◆ Your task:
Count lines with "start" below; give only the number.

◆ Data below:
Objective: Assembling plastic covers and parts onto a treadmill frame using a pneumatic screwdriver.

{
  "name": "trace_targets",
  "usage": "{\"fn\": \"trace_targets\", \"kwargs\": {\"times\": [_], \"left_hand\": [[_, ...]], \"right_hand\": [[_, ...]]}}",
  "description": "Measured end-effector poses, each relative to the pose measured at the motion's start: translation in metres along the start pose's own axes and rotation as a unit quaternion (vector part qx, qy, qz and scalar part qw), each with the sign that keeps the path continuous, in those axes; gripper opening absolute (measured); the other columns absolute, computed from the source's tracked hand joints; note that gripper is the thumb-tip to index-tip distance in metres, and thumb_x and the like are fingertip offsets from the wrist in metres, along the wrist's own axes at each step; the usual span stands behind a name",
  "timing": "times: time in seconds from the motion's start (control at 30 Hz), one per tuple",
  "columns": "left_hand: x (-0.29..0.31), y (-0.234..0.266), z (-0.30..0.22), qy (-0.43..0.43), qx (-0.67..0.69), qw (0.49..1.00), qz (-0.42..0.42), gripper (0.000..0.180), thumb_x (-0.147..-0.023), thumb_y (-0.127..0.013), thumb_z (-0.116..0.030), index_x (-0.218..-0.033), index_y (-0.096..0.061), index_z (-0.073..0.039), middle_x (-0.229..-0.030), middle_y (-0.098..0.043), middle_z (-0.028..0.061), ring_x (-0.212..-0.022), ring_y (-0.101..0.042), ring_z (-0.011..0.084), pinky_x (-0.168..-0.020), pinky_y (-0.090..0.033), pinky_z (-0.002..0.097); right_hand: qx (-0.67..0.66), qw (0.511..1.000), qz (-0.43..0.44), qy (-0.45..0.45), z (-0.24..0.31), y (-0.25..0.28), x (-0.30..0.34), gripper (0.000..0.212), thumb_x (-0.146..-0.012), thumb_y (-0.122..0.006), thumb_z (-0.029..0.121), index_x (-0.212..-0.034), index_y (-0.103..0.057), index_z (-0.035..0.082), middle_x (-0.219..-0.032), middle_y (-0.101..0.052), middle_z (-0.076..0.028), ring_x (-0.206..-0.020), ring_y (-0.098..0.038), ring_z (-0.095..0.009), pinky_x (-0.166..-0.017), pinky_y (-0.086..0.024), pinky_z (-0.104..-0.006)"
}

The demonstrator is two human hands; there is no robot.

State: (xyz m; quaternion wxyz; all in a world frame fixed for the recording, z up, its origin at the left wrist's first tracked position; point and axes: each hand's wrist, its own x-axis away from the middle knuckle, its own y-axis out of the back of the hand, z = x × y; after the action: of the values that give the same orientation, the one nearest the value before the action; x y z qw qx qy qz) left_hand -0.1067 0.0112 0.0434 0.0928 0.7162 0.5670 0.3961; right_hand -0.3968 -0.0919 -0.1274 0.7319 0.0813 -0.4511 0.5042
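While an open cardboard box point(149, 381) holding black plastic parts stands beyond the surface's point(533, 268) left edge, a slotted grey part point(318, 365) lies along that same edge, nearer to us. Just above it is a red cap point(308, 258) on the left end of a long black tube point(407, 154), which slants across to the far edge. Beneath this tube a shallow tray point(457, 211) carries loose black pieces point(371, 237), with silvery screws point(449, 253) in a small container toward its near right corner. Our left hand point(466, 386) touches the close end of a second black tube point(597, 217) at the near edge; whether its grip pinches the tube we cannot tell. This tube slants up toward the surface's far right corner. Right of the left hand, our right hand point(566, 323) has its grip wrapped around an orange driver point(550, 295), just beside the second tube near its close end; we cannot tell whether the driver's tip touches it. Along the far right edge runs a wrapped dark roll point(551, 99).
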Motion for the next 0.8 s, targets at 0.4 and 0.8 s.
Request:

◆ Your solution:
2